O segundo aspecto importante destes estudos é que eles mostram o amplo e promissor caminho pelo qual a pecuária pode contribuir para o fortalecimento da biodiversidade e para a redução nas emissões de gases de efeito estufa. George Monbiot, por exemplo, denuncia a ineficiência no uso da terra da pecuária extensiva, cujas pastagens produzem 15% das emissões, mas ocupam nada menos que 38% da área habitável do planeta. Mas este aparente desperdício adquire outra feição quando se considera que 86% da alimentação do gado hoje vem de áreas de pastoreio e, portanto, não concorrem com a alimentação humana.

Nada garante que o abandono destas áreas aumentaria a captação de carbono e metano numa escala superior ao que é possível alcançar por meio de pastagens e rebanhos bem manejados.

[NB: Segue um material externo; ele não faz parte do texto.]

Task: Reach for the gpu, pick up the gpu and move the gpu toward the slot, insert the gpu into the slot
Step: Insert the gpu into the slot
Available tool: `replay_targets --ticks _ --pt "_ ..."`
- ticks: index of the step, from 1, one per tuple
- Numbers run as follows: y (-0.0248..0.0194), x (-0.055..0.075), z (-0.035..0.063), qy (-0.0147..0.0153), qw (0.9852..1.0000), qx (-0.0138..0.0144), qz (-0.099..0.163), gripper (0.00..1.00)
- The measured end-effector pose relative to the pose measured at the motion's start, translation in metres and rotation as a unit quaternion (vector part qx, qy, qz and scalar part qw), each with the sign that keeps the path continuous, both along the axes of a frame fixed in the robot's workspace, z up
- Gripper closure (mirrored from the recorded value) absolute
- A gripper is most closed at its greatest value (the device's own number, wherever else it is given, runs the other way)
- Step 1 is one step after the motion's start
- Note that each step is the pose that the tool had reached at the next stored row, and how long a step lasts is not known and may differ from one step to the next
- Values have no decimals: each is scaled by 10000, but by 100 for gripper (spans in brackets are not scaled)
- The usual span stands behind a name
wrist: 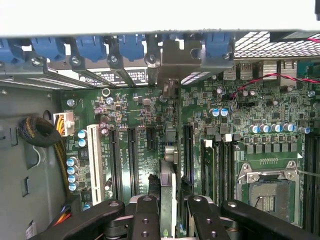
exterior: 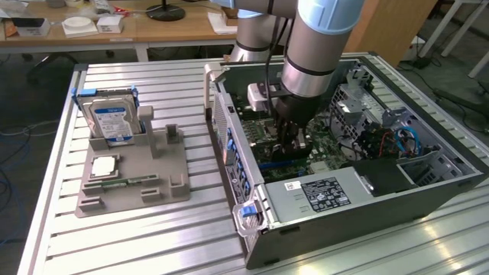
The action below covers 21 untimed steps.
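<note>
Wrist view gives us the gpu [wrist: 168,192] edge-on, a thin strip standing upright on its long edge over the green motherboard [wrist: 240,125] inside the case [wrist: 30,150]. Its long axis runs straight from the hand [wrist: 172,220] toward the case's rear wall. The pale metal bracket [wrist: 175,57] is the end that points at that wall, and it reaches the wall among the row of blue clips [wrist: 90,47]. We see the black fingers [wrist: 145,217] set against the card's two opposite faces, so the hand is clamped on the gpu along its upper edge. Long black connectors lie on either side of the card and run parallel to it. The silver processor socket [wrist: 267,192] sits well apart from the card, farther from the case's grey floor panel.

From the exterior view, we see the arm [exterior: 313,51] come down from above into the open case, which lies on its side on the slatted worktop [exterior: 153,240]. The card shows as a dark shape under the hand, low against the board near the middle of the case. The slot [exterior: 276,166] shows as a blue strip at the foot of the card, on the side toward the power supply [exterior: 321,192]. We cannot tell whether the card's lower edge is seated in it.

Outside the case, on the exterior view's left, a hard drive [exterior: 112,117] stands upright in a grey holder [exterior: 134,172].
</note>
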State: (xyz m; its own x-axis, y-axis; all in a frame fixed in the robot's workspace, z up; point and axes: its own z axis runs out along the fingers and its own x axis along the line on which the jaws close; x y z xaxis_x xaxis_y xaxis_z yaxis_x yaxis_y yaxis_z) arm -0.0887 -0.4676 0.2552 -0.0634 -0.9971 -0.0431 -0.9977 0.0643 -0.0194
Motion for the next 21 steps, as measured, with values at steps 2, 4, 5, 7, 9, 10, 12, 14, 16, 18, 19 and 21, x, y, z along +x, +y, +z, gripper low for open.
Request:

E ao longo da evolução, nestas áreas, a interação entre os micronutrientes do solo, os fungos e os grandes animais é uma característica central de sua biodiversidade.

Mesmo nas florestas tropicais (onde a criação de gado é ineficiente e destrutiva), a regeneração de pastagens degradadas com base em técnicas acessíveis aos agricultores pode dar lugar à redução e até à neutralização das emissões de gases de efeito estufa e, ao mesmo tempo, revigorar a saúde dos solos. Manejo eficiente de pastagens e do rebanho diminui o tempo de vida dos animais e, portanto, suas emissões de metano, como mostram diversos trabalhos da EMBRAPA na Amazônia.

O grande ensinamento dos conhecimentos indígenas, que rejeitam a separação entre natureza e cultura, tem que inspirar a agropecuária contemporânea. O valor da natureza (no sentido ético-normativo e econômico) não pode mais ser afastado de nossas mais relevantes atividades produtivas. Esta é uma agenda decisiva para que a liderança agropecuária do Brasil seja um pilar de sua potência ambiental.

As informações são de Ricardo Abramovay.